Naturally, all this severe braking force need not be deployed if drivers kept distance. Herein lies the problem. Majority of drivers that crowd the expressways on exodus/reentry days are urban dwellers. They're used to slower speeds and closer gaps. Moreover, they are trained to fill in the gaps lest some aggressive driver cuts into their path. These one dimensional reflexes are carried on into the expressway, which is an entirely different environment and with devastating results.
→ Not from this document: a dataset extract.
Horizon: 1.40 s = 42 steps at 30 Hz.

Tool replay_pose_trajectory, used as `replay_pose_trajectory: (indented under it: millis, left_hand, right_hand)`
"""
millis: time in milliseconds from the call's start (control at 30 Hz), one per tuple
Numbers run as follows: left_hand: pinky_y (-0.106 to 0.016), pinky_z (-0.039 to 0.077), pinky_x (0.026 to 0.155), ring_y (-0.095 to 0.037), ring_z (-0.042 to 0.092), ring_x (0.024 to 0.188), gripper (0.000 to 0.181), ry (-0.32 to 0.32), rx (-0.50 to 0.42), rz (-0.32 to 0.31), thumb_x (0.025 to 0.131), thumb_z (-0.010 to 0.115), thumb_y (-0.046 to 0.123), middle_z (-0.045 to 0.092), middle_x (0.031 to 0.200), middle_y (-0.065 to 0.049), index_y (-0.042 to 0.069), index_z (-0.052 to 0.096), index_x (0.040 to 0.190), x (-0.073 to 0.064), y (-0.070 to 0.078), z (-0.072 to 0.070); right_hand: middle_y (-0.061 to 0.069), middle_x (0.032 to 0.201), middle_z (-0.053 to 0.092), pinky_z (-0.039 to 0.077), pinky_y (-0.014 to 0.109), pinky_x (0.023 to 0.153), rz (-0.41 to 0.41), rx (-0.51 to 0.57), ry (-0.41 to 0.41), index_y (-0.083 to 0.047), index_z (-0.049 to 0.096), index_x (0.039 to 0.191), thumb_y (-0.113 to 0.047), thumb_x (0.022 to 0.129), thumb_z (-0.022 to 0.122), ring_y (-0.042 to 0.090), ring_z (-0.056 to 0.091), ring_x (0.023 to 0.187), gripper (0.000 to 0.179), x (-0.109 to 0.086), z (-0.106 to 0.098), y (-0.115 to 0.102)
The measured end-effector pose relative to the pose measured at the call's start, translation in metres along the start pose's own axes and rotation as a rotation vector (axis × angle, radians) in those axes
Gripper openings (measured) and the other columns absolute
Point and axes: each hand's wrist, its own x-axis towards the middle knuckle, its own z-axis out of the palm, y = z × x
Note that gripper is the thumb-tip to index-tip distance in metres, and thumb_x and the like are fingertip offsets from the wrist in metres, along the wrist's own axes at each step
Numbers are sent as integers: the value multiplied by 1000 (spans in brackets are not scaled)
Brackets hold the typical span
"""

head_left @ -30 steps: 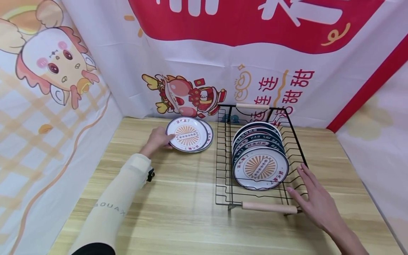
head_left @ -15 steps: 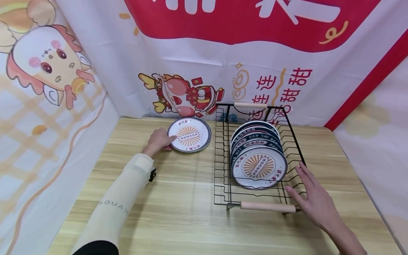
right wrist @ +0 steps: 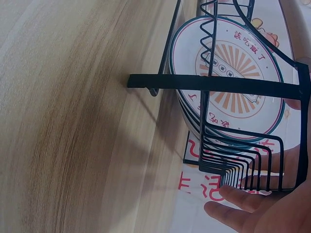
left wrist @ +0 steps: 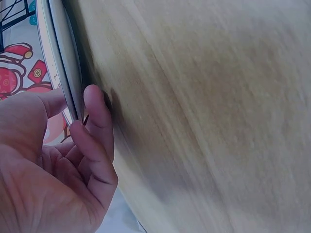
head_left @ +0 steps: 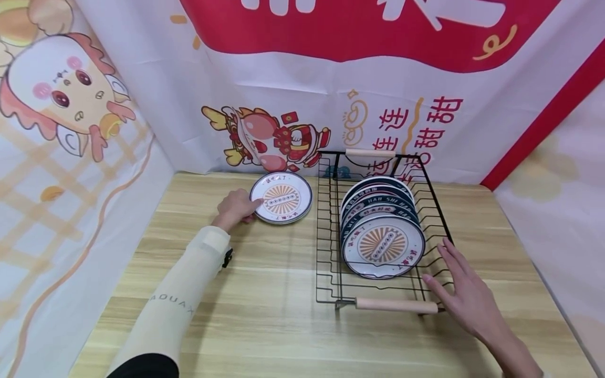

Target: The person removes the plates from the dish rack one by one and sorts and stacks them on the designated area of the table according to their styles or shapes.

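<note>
My left hand (head_left: 236,208) pinches the left edge of a white plate (head_left: 281,197) with a dark blue rim and an orange sunburst print. In the left wrist view, the thumb lies on the face and fingers reach under the edges of two stacked plates (left wrist: 60,53). To the right, a black wire dish rack (head_left: 376,288) bears several plates standing in a row, the front plate (head_left: 383,247) showing the same sunburst. At the rack's front right corner my right hand (head_left: 468,294) rests against the wires, its fingers extended; the right wrist view shows fingertips (right wrist: 238,196) along the side wires.
The rack has a front wooden handle (head_left: 396,305) and a back wooden handle (head_left: 370,153). It stands on a wood-grain table (head_left: 264,315). A printed cloth (head_left: 283,73) hangs behind the table, with more cloth at both sides.
The two loose plates lay offset and now line up, the upper one nearly covering the lower. My left hand has shifted slightly right with them. The right hand stays at the rack.
</note>
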Motion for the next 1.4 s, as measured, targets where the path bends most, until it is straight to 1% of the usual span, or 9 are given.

The problem with driving is braking

On road distance estimator

To discourage bunching, French and Chinese expressways have sections that mark out 100m, 200m and 300m gaps and/or 3 to 6 car length gaps. These follow on distances are enforced by video cameras and stiff fines are mailed to violators who “bunch” too close to the lead car's rear bumper. The best local example of this practice was when Leighton was rehabilitating the NLEx in 2004. At the construction zone, they imposed a 60km/h speed limit. More importantly, they also imposed a 6-car length car-to-car distance. This may sound counter-intuitive until one realizes we tend to over-relax when going boringly slow. With the 6-car length gap, one's view of the car in front was comfortably far that even if one dozed off with the slow speed limit, especially after a high carbohydrate lunch, there was plenty of time and space for the driver or the co-driver to be alert to the impending danger. But since there were no monetary penalties for violating it, not too many had the chance to practice this international practice and appreciate why keeping long distances between cars is more relaxing than battling for every inch of urban space.

Learn to use maps

Another cultural problem that even the so-called educated and frequent local foreign traveler suffer is the failure to use maps. Many take routes by memorizing landmarks, landmarks that can change over the years, covered by billboards, demolished by a stray truck, closed for business or taken down by a typhoon. Hence when the marker disappears, doubt and confusion enters and a confused driver is bound to make mistakes as his/her concentration is diverted from an assumption of normality to surprise and bafflement.

Avoid convoys

Many also have this annoying and illegal habit of traveling on convoy where the other family vehicles follow the leader. These convoys are also guilty of appropriating the overtaking lane for themselves, as if turning on the hazard flashers grant them immunity from the law. The same convoys also drive bumper to bumper to prevent others from interfering into their private space and for fear of losing sight of the lead vehicle and thus getting lost. Now if only these drivers had a clear plan where to go, read the signs and follow the map, there is no need to do this dangerous and selfish convoy. After all, any impromptu change of route, stops and plans can easily be relayed by cell phone, to the passengers who can relay the new instructions to the driver.

Look where you’re going

Admittedly, to make drivers realize that its more relaxing and safer to look far beyond their hood ornament and enjoy driving as far behind the lead vehicle's tail pipe is going to take heavy penalties and draconian policing. Sometimes expressway operators open the emergency shoulder as an extra slow moving traffic lane, a practice done under Police guidance in England and illegally in Italy. Our expressways are congested as it is, thus it makes sense to stretch road capacity by extending the exodus and reentry days by the old practice of declaring extra holidays attached to long weekends as intended in the GMA-era Executive Order on Holiday Economics. In the meantime, it always pays to look where you're going, so don't be obsessed staring at that rear bumper. You may just end up paying for it and more.